# WHAT NEEDS TO BE DONE
From the line that contains "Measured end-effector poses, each" through the line that contains "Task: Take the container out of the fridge", output every line of the listing below exactly and leave out all the rest.

[AVAILABLE DATA — start]

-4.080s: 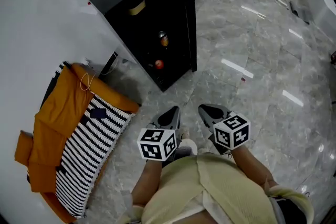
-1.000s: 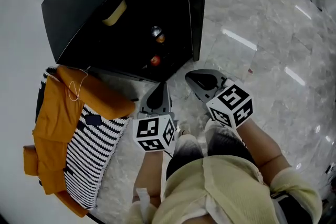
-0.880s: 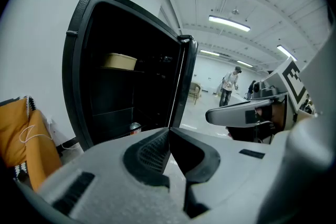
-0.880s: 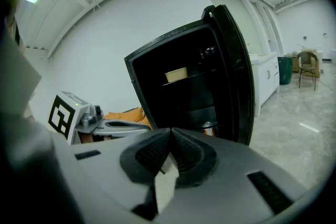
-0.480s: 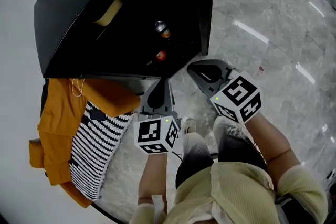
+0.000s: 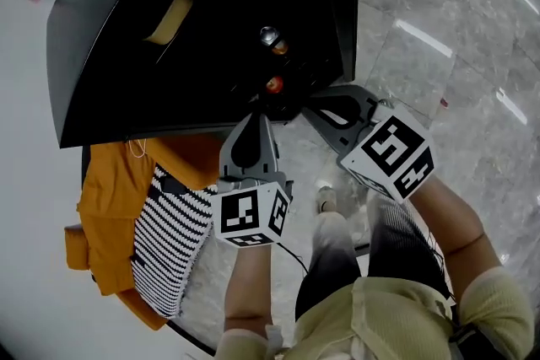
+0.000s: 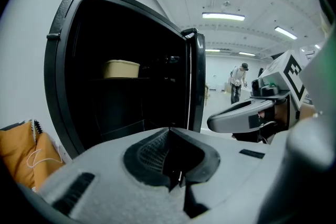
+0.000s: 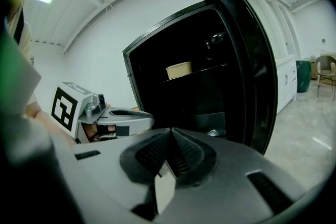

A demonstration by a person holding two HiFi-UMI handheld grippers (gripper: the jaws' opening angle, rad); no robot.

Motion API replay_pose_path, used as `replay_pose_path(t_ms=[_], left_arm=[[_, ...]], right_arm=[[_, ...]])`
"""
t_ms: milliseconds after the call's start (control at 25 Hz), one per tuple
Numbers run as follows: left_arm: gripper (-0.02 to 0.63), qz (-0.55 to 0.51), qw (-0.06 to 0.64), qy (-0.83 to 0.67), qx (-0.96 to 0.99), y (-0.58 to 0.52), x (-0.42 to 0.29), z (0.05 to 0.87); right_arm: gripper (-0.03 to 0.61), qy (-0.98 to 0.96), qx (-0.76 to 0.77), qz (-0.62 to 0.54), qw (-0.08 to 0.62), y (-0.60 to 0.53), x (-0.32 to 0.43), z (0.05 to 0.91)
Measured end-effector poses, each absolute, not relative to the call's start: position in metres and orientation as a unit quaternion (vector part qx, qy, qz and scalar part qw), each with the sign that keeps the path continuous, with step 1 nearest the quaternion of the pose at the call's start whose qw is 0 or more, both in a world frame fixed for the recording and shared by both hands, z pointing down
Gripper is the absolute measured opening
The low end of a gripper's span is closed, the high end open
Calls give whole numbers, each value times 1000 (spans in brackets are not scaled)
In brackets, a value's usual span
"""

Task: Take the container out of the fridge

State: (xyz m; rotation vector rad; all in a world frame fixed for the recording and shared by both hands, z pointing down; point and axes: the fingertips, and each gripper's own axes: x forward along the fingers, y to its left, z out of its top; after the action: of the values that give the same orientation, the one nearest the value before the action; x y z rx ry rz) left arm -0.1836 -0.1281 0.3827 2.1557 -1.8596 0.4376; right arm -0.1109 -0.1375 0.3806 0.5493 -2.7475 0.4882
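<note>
The black fridge [image 6: 110,21] stands open, its door [image 6: 342,4] swung out to the right. A beige container [image 6: 169,17] sits on the upper shelf, alone at the left; it also shows as the container [image 7: 121,68] and the container [image 8: 179,70] in the gripper views. My left gripper [image 6: 256,118] is shut and empty, just short of the fridge opening near floor level. My right gripper [image 6: 314,104] is beside it to the right, also shut with nothing held. Both point into the fridge, well below the container.
A can [image 6: 270,36] and a small red thing [image 6: 274,84] sit lower inside the fridge. An orange jacket with a striped cloth [image 6: 126,206] lies on the floor to the left. A person [image 7: 237,81] stands far off in the room. The floor is glossy grey marble.
The view has closed in on the fridge. Both grippers have moved forward to its opening, still shut.
</note>
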Motion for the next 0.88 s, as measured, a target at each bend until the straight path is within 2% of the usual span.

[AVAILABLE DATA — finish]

# REPLY TO THE EXERCISE
Measured end-effector poses, each absolute, not relative to the call's start: position in metres and orientation as a unit quaternion (vector part qx, qy, qz and scalar part qw), each with the sign that keeps the path continuous, with step 1 nearest the quaternion of the pose at the call's start whose qw is 0 or more, both in a world frame fixed for the recording and shared by both hands, z pointing down
Gripper is the absolute measured opening
The low end of a gripper's span is closed, the high end open
Calls give whole numbers, each value times 1000 (spans in brackets are not scaled)
In brackets, a value's usual span
"""

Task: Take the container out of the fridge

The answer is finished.